问题
Question:
Is there a way to specify the Date format when using the colClasses argument in read.table/read.csv?
(I realise I can convert after importing, but with many date columns like this, it would be easier to do it in the import step)
Example:
I have a .csv with date columns in the format %d/%m/%Y
.
dataImport <- read.csv(\"data.csv\", colClasses = c(\"factor\",\"factor\",\"Date\"))
This gets the conversion wrong.

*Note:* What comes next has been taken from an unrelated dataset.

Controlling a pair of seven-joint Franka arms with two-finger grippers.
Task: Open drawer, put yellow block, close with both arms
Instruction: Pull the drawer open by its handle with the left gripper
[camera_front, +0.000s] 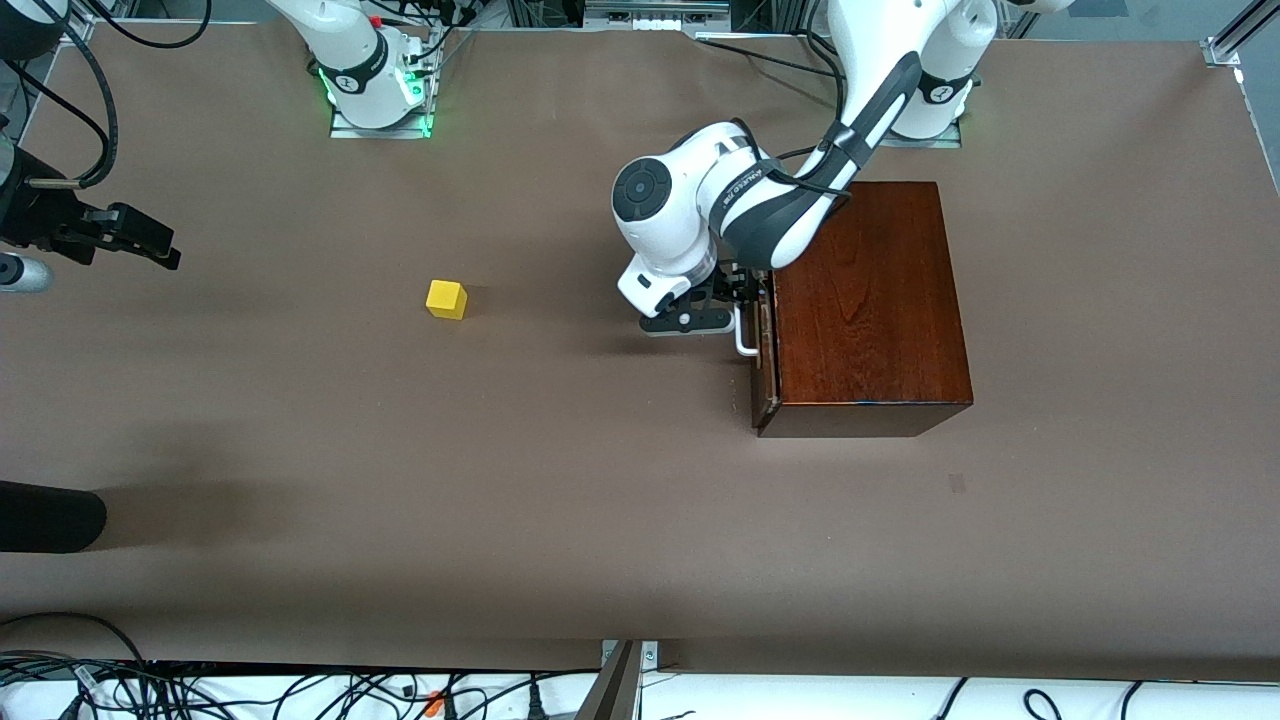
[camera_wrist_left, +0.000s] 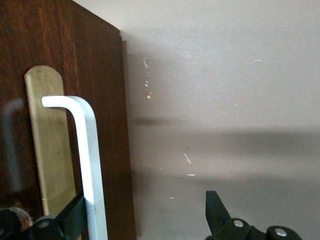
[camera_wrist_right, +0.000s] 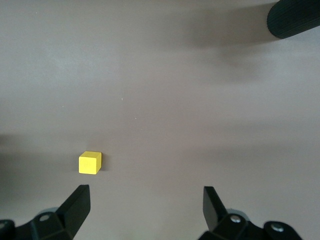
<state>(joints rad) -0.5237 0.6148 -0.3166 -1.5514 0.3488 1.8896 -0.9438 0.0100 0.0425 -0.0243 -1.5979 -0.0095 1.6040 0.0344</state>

For example, 15/07/2008
becomes 0015-07-20
.
Reproducible code:
data <-
structure(list(func_loc = structure(c(1L, 2L, 3L, 3L, 3L, 3L,
3L, 4L, 4L, 5L), .Label = c(\"3076WAG0003\", \"3076WAG0004\", \"3076WAG0007\",
\"3076WAG0009\", \"3076WAG0010\"), class = \"factor\"), order_type = structure(c(3L,
3L, 1L, 1L, 1L, 1L, 2L, 2L, 3L, 1L), .Label = c(\"PM01\", \"PM02\",
\"PM03\"), class = \"factor\"), actual_finish = structure(c(4L, 6L,
1L, 2L, 3L, 7L, 1L, 8L, 1L, 5L), .Label = c(\"\", \"11/03/2008\",
\"14/08/2008\", \"15/07/2008\", \"17/03/2008\", \"19/01/2009\", \"22/09/2008\",
\"6/09/2007\"), class = \"factor\")), .Names = c(\"func_loc\", \"order_type\",
\"actual_finish\"), row.names = c(NA, 10L), class = \"data.frame\")
write.csv(data,\"data.csv\", row.names = F)
dataImport <- read.csv(\"data.csv\")
str(dataImport)
dataImport
dataImport <- read.csv(\"data.csv\", colClasses = c(\"factor\",\"factor\",\"Date\"))
str(dataImport)
dataImport
And here\'s what the output looks like:
回答1:
You can write your own function that accepts a string and converts it to a Date using the format you want, then use the setAs
to set it as an as
method. Then you can use your function as part of the colClasses.
Try:
setAs("character","myDate", function(from) as.Date(from, format="%d/%m/%Y") )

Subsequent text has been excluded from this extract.